→ Work instructions: Look through the data below, and copy each line that carries the word "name".
(Input data begins)
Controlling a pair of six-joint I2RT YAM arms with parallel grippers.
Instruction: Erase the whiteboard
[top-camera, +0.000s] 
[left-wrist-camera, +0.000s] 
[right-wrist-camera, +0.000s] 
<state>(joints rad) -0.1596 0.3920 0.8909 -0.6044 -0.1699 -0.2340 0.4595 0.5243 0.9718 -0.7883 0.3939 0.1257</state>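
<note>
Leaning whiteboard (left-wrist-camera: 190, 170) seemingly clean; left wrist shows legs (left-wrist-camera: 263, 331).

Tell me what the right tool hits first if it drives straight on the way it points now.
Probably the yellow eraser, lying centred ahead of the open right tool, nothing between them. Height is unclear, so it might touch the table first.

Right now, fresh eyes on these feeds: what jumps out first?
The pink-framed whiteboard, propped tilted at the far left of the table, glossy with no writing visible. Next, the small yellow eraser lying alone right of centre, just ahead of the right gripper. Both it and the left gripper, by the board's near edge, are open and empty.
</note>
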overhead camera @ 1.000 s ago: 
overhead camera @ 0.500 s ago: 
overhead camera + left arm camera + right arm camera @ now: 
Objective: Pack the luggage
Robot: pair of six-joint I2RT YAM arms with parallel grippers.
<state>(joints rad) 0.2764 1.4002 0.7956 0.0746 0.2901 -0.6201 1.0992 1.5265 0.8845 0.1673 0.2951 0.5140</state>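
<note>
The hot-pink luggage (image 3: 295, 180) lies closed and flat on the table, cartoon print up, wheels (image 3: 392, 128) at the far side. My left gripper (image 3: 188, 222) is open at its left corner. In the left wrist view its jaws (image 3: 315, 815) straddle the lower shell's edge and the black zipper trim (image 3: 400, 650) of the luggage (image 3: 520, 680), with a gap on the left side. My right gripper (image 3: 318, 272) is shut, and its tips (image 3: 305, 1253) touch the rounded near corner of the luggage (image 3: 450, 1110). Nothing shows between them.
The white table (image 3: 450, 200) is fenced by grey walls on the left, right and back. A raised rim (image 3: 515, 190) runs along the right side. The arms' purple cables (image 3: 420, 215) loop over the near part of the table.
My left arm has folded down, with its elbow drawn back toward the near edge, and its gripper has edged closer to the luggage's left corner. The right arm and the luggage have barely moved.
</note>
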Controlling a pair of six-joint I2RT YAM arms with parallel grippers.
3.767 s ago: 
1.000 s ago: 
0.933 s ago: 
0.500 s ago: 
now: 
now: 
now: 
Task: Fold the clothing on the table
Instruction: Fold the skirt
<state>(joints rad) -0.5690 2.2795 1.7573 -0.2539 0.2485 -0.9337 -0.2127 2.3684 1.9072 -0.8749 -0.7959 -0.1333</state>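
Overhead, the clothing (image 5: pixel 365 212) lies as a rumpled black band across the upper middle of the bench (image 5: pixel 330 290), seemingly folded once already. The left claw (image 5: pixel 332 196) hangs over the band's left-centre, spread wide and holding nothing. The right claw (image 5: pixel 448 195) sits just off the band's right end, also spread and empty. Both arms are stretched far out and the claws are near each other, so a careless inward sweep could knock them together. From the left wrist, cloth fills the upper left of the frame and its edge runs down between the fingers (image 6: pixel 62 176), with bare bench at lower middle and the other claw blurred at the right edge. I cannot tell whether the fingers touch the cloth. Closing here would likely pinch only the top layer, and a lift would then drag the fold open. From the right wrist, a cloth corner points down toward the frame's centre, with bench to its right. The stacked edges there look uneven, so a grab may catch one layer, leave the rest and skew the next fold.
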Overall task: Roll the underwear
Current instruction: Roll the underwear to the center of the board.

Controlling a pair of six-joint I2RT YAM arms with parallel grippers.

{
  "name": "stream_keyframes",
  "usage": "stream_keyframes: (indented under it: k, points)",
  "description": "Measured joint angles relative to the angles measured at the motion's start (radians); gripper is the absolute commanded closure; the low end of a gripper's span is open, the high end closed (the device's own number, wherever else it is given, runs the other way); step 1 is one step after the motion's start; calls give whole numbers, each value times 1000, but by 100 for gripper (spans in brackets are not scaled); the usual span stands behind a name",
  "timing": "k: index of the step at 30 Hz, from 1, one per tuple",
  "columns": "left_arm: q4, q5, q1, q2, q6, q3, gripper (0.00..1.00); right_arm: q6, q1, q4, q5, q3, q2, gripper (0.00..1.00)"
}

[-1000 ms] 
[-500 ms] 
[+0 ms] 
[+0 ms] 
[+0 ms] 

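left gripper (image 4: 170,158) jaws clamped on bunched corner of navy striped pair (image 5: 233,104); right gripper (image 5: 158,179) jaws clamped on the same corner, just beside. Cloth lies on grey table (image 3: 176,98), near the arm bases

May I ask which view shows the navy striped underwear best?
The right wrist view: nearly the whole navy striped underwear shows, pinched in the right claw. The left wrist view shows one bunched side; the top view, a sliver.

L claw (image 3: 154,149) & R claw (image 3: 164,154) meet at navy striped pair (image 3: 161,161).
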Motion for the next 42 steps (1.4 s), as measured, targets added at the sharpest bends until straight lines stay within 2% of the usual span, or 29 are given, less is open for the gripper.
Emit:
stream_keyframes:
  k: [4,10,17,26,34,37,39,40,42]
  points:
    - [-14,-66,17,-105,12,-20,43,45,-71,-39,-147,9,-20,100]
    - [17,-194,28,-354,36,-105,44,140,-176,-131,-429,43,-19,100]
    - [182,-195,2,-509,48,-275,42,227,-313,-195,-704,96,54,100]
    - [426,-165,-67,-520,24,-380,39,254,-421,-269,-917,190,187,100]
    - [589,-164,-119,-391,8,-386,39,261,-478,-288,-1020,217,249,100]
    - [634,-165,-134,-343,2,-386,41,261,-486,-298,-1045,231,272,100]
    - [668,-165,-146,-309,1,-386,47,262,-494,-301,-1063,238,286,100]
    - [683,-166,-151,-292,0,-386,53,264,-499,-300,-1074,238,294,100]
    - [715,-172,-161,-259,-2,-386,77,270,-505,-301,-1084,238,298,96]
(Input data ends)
→ Task solution:
  "name": "stream_keyframes",
  "description": "Measured joint angles relative to the angles measured at the motion's start (radians); gripper is the absolute commanded closure; the low end of a gripper's span is open, the high end closed (the device's own number, wherever else it is given, runs the other way); step 1 is one step after the motion's start; calls give whole numbers, each value times 1000, but by 100 for gripper (spans in brackets are not scaled); the usual span stands behind a name",

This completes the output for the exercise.